September 10, 2010 at 9:42 am
Greetings good folks at SQLSeverCentral
I am having some performance issues with a job which identifies duplicate account registrations as the account's sign up on our website.
We have 2 databases on the same physical server: DB1 and DB2
TableA in DB1 has CustID(PK),Fname,Lname,Address,State,City,Zip,Email,Phone,JoinDate....(Another 30 fields)
TableB in DB2 has CustID(PK),BirthDate,MotherMaidenName.....(Another 15 fields)

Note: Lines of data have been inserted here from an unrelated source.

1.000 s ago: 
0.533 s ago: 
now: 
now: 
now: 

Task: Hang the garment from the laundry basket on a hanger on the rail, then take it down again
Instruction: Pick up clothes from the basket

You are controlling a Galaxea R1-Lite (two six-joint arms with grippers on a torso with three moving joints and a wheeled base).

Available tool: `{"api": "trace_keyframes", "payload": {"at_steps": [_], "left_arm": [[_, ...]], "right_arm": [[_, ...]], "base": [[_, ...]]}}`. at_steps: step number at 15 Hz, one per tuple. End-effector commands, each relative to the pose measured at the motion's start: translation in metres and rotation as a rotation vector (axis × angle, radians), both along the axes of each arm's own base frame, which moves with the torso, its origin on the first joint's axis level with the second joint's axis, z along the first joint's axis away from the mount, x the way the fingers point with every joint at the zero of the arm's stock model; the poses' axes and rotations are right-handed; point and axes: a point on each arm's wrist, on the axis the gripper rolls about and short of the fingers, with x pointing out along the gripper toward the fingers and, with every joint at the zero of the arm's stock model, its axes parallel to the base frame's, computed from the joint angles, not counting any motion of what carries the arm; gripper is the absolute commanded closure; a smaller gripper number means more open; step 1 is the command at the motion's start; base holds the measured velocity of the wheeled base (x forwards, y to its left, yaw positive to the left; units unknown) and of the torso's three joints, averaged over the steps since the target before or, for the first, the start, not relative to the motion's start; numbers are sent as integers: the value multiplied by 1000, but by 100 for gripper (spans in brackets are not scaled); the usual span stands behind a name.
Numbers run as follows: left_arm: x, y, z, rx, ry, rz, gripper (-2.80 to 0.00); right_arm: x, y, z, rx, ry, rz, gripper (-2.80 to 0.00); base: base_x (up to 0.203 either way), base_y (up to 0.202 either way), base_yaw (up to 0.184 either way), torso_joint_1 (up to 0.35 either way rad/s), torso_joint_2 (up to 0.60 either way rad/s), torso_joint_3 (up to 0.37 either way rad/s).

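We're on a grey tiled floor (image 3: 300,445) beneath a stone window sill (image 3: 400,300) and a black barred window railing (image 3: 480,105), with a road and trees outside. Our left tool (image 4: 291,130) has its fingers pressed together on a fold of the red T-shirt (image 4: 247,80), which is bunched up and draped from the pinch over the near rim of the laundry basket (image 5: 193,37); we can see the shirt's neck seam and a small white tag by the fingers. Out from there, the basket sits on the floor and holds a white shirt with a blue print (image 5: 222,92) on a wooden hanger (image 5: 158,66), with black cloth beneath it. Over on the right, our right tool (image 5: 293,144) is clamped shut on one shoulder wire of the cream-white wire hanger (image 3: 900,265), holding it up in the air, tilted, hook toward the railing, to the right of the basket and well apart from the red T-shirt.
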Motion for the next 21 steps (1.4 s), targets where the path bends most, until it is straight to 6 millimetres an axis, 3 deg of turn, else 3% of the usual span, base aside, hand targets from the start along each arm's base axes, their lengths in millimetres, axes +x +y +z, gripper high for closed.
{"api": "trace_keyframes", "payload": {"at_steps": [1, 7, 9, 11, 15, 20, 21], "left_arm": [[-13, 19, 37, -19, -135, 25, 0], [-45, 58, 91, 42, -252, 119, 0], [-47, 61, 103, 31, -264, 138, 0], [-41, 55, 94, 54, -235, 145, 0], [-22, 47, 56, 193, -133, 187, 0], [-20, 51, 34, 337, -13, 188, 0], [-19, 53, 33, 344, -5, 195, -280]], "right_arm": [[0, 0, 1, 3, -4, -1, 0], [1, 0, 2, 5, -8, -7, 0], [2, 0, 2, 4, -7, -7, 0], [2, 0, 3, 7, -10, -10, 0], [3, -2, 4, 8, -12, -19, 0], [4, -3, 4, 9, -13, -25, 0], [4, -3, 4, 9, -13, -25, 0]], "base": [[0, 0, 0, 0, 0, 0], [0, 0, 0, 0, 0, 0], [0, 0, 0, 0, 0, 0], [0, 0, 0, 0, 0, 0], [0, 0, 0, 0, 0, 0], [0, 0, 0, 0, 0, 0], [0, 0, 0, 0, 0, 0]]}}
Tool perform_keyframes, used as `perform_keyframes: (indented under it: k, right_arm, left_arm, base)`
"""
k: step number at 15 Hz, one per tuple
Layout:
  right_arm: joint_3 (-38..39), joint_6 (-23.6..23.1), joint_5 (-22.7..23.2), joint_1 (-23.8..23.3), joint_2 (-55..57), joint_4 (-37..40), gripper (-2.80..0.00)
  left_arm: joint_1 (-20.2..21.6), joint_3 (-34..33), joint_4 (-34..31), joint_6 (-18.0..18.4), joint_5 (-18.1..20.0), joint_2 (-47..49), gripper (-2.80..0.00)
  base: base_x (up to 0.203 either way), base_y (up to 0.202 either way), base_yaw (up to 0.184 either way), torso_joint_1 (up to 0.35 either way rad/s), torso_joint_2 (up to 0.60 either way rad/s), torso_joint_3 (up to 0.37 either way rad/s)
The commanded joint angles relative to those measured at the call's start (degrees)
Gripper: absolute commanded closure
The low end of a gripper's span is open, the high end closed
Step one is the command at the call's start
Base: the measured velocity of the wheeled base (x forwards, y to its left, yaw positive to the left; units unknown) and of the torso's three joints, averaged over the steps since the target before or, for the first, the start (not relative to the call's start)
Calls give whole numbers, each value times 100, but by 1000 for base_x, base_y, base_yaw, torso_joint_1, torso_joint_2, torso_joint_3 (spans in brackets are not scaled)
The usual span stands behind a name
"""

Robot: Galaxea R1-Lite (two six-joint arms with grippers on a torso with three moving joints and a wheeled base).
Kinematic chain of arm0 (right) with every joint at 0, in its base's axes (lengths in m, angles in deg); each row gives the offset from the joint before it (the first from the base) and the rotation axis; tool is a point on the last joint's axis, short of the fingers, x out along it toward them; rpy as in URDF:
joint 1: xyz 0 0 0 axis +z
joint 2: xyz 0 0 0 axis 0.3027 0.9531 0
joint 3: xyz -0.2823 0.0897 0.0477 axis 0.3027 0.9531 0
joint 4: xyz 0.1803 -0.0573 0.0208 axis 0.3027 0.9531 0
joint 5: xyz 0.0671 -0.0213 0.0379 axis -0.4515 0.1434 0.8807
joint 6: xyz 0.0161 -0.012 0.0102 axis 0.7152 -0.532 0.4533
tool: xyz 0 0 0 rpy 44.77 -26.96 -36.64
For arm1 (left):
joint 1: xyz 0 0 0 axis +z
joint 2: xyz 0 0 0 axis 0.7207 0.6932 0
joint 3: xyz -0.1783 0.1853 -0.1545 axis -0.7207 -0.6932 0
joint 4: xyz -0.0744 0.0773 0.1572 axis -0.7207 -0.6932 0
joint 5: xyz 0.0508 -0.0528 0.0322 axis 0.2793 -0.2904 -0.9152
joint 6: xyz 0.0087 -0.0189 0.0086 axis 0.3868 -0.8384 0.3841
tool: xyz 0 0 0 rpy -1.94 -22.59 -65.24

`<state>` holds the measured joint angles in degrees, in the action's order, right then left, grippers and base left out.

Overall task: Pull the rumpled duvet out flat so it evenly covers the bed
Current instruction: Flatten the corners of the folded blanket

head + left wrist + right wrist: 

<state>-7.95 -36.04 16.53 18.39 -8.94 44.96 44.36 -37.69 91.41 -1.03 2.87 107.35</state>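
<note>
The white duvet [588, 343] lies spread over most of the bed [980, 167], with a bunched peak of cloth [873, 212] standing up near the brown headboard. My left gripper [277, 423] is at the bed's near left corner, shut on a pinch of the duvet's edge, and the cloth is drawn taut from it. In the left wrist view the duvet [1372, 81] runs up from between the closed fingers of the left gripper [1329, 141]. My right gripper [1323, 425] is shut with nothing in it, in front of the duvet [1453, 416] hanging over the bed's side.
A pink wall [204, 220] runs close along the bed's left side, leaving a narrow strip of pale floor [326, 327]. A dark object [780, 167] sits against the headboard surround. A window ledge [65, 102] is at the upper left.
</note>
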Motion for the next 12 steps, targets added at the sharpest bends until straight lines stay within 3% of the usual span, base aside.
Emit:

So, as the customers signup, we have a job which fetches new accounts every 30 mins and puts them in a temporary table and then does a join on DB1.TableA and DB2.TableB on CustID and compares different combinations and flags those new accounts depending on similarity dispositions which are predefined. As I understand this is a RBAR operation.
e.g. if the new account's Fname,Lname,Password are similar to any account in the JOIN table, then flag record as 'A'
OR
if the new account's State and Email (chars before '@') are the same then flag record as 'B'
and so on....
At this moment we have around 800K + records in database and the new signups in the 30 min period can vary from 50-60 to 300-400 depending on the time of the day. The job execution takes from 5 to 15 mins and although there are (nolocks) it still causes considerable CPU usage which I would like to avoid.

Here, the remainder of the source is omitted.